Which of the above solutions would you advise for this use case

P.S.: for “native” nixos systems (that “do their own (re)builds”) I’m already using a multi-system-multi-user flake (including HM), and on existing VPS I’m (still) using /etc/nixos/... configs.

Solene · December 6, 2022, 4:19pm

You could directly use nixos-rebuild to push the configuration to the remote host with --target-host, most tool will use nixos-rebuild to create the system closure, and then use ssh-copy-closure from your host to the remote system to distribute missing packages to fit the closure, and then switch to it.

Then, the tools can provide extra fluff like checking connectivity after the upgrade to automatically revert in case of loss of connectivity.

I wrote bento because my need were really different as most of my computers aren’t running 24/7, but this is clearly written for my specific use case, and I wonder if it’s suitable for other

ppenguin · December 6, 2022, 4:45pm

Ah, for that nixos-rebuild --target-host case I could actually keep using the “one flake rules all” approach, though I’d need to make sure to select the proper output from my wrapper script.
(Probably a limited benefit, since the only thing that might be common to the two “infrastructures” are some user definitions.)
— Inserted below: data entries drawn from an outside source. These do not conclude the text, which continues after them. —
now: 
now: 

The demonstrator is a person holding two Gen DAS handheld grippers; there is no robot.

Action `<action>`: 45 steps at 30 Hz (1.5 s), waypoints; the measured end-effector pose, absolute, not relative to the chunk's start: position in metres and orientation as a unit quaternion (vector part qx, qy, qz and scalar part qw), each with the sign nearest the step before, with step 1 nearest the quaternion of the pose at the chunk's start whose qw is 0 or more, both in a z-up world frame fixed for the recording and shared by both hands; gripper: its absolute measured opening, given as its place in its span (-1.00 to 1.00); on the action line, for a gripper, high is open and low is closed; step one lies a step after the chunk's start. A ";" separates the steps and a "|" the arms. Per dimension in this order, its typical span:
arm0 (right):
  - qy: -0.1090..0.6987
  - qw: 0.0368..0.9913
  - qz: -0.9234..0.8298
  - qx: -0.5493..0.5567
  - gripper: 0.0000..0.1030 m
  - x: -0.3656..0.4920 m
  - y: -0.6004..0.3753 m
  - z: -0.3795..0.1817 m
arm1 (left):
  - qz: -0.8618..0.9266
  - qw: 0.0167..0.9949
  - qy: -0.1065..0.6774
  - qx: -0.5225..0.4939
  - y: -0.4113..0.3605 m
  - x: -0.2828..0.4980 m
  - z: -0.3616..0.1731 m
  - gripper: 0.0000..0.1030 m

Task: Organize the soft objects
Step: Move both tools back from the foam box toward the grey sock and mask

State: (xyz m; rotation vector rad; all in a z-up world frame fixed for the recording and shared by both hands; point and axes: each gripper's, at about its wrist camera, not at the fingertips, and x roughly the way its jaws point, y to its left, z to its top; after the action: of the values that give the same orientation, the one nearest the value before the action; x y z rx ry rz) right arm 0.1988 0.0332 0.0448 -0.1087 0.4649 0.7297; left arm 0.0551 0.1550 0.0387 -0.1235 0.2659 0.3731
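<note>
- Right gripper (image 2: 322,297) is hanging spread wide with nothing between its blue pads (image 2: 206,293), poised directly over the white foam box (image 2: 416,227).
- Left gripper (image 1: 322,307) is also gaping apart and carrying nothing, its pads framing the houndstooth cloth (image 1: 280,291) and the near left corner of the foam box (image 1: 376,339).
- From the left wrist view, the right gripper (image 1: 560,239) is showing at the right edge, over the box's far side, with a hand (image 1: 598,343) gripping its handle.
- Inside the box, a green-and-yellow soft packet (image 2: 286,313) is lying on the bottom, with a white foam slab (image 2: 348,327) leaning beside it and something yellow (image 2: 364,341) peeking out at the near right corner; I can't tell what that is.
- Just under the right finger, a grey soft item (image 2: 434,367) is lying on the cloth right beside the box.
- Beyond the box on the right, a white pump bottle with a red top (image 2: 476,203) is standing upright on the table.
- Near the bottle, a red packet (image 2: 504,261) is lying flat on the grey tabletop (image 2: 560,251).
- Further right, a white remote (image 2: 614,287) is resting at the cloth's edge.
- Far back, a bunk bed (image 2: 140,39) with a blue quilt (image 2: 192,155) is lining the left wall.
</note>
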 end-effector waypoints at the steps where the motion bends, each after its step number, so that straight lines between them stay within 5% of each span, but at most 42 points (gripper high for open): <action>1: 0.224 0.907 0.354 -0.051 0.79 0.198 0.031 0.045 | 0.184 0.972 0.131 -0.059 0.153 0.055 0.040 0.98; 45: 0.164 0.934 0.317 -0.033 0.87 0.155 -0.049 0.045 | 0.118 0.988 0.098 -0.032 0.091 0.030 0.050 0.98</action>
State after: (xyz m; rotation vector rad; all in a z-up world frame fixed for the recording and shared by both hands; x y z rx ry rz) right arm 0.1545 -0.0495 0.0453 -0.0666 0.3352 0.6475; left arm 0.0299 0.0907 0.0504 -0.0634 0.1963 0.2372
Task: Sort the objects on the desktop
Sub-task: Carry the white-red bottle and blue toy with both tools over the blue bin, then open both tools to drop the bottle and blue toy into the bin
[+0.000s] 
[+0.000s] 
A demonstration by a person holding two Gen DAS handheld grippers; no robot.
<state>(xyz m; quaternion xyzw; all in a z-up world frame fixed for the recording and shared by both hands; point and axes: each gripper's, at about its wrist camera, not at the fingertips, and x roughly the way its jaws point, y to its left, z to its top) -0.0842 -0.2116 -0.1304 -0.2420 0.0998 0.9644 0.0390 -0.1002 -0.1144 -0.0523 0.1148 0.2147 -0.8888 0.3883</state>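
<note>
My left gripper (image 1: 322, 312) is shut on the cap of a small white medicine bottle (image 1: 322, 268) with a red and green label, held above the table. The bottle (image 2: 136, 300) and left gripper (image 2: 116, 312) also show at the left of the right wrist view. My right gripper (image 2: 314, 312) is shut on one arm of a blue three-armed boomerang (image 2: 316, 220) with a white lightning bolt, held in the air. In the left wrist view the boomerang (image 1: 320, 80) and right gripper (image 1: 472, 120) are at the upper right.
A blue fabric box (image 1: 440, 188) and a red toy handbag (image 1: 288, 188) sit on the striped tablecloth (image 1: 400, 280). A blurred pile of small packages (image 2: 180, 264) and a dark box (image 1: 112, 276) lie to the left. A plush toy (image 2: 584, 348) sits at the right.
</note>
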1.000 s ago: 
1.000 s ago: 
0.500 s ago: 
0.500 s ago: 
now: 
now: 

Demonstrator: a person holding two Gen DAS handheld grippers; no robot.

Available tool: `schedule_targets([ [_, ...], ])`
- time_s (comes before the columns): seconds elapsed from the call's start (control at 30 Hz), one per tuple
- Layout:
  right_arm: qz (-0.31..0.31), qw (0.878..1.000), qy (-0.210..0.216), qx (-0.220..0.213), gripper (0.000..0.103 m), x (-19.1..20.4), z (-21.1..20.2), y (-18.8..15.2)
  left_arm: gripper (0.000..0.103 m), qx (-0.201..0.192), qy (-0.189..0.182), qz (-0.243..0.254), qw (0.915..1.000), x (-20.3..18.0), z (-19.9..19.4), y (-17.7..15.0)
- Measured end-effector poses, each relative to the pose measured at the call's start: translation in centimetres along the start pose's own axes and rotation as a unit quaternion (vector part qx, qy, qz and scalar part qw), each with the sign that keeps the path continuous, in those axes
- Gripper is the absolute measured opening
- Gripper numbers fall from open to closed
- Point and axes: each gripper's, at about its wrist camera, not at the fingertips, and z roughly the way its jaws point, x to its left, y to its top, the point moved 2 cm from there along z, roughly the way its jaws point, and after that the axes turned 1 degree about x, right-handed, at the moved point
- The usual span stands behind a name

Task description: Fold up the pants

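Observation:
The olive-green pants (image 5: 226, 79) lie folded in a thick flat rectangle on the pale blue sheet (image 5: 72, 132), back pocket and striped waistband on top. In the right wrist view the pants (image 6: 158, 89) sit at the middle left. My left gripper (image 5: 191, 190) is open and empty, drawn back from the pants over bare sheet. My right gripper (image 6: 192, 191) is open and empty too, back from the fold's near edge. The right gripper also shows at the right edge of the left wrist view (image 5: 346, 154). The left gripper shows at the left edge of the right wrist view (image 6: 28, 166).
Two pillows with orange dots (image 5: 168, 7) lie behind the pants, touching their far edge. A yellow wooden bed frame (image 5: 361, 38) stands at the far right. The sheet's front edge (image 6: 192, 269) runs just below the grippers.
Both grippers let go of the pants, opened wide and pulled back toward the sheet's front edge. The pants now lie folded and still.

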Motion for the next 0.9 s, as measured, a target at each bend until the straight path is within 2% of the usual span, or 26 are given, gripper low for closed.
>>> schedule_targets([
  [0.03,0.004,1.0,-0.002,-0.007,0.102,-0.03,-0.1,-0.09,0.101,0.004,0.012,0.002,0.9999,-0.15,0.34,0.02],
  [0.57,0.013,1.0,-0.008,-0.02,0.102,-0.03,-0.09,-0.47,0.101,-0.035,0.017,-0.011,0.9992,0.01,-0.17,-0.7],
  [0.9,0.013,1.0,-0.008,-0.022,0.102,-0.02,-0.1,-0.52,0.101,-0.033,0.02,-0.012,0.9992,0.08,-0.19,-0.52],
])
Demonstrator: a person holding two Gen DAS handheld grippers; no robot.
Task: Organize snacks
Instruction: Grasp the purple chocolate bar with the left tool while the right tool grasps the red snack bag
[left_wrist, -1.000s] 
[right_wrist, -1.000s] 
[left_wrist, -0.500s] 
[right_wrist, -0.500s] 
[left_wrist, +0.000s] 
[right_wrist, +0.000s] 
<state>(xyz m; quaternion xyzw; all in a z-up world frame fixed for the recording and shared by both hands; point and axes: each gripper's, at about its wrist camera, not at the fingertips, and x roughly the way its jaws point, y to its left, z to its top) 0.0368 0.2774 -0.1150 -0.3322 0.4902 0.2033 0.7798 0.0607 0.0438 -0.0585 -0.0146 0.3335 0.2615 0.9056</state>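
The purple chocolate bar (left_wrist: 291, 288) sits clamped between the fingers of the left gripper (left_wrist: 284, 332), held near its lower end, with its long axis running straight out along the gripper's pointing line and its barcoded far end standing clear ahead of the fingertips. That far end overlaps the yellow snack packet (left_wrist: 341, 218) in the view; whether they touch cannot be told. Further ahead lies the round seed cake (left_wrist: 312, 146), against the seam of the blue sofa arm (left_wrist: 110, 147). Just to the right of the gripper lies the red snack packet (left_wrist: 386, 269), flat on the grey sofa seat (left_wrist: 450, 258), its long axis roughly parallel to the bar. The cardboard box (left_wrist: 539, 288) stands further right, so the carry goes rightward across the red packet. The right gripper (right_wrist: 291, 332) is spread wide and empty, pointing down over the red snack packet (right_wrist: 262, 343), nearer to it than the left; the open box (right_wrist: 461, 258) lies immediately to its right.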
Are there any experiences how fool-proof cross-building of entire system configs for different target archs is?

Also, I forgot to mention, it’s probably nice to optionally have more depth in the deployment config, e.g. like partitioning for VPS deployments. While I don’t have Hetzner but netcup (so no directly supported “control panel API”), e.g. nixops would allow me to mount a live-cd and setup ssh in the live session, and from there continue the installation (including partitioning) per nixops, correct?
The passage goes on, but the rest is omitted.